*What to produce*. Using the listing below, keep only the lines with the word "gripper" and copy them.

*Data provided*.

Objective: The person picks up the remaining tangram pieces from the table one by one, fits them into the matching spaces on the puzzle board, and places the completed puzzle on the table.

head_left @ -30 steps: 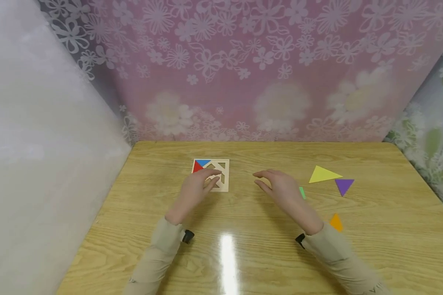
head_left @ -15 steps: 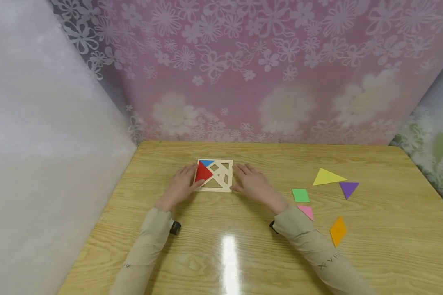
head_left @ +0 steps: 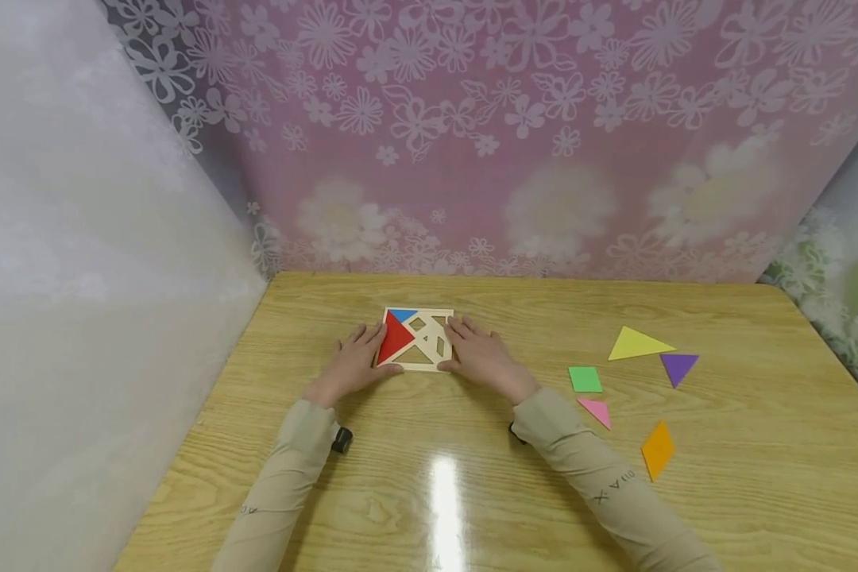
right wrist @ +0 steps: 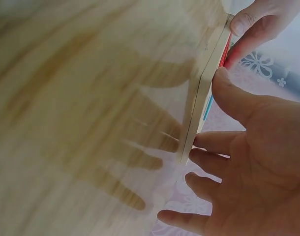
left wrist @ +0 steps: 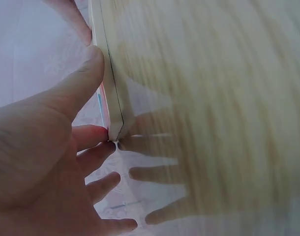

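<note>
A pale wooden puzzle board lies flat on the table, a red triangle and a blue triangle set in its left part; its other cut-outs are bare. The left hand holds the board's left side, thumb along the near edge. On the opposite side the right hand grips it, fingers over the right edge. The left wrist view has the left hand with thumb and index against the board. In the right wrist view the right hand likewise touches the board.
To the right on the wooden table lie a yellow triangle, a purple triangle, a green piece, a pink triangle and an orange rhombus. A flowered pink curtain hangs behind the table.
The hands came down from above the table to the board's two sides, and the right hand moved left onto its edge. The green and pink pieces came out from behind the right arm.
</note>
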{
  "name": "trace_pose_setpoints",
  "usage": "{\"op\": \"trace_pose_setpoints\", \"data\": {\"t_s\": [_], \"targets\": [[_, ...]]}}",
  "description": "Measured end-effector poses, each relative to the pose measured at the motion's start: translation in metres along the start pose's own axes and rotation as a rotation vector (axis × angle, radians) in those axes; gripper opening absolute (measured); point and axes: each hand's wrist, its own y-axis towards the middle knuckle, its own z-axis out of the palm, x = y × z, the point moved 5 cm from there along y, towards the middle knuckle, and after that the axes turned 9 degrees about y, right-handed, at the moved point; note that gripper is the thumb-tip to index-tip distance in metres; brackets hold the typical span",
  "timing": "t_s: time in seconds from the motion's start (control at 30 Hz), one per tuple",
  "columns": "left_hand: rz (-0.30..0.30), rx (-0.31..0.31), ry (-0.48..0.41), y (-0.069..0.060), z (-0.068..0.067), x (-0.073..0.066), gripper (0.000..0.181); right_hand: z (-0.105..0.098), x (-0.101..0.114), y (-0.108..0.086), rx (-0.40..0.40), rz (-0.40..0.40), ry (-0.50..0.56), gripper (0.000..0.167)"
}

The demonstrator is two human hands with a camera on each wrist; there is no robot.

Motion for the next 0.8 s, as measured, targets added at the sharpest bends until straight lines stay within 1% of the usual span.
{"op": "trace_pose_setpoints", "data": {"t_s": [0.13,0.3,0.43,0.67,0.8], "targets": [[-0.002,0.002,0.015,0.002,-0.001,-0.002,0.090,0.000,-0.002,-0.001,-0.005,-0.002,0.007,0.079],[-0.008,0.020,0.023,0.001,-0.003,-0.007,0.092,0.001,-0.005,-0.005,-0.001,0.006,0.002,0.081],[-0.018,0.043,0.026,-0.002,-0.001,-0.012,0.093,0.002,-0.006,-0.010,0.009,-0.002,-0.011,0.081],[-0.014,0.045,0.041,-0.003,0.003,-0.020,0.093,0.000,-0.007,-0.021,0.032,-0.015,-0.005,0.080],[-0.012,0.046,0.053,-0.004,0.004,-0.026,0.093,0.000,-0.008,-0.026,0.034,-0.018,-0.031,0.080]]}}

*Solution to this task*.
  "description": "Measured end-effector poses, each relative to the pose measured at the motion's start: translation in metres along the start pose's own axes and rotation as a rotation vector (axis × angle, radians) in those axes; gripper opening absolute (measured); point and axes: each hand's wrist, its own y-axis towards the middle knuckle, its own z-axis out of the palm, x = y × z, the point moved 5 cm from there along y, towards the middle knuckle, and after that the axes turned 9 degrees about y, right-handed, at the moved point; note that gripper is the thumb-tip to index-tip distance in metres; brackets hold the typical span",
  "columns": "left_hand: rz (-0.30..0.30), rx (-0.31..0.31), ry (-0.48..0.41), y (-0.069..0.060), z (-0.068..0.067), x (-0.073..0.066), gripper (0.000..0.181); right_hand: z (-0.105..0.098), x (-0.101..0.114), y (-0.108..0.086), rx (-0.40..0.40), rz (-0.40..0.40), ry (-0.50..0.56), gripper (0.000..0.167)"

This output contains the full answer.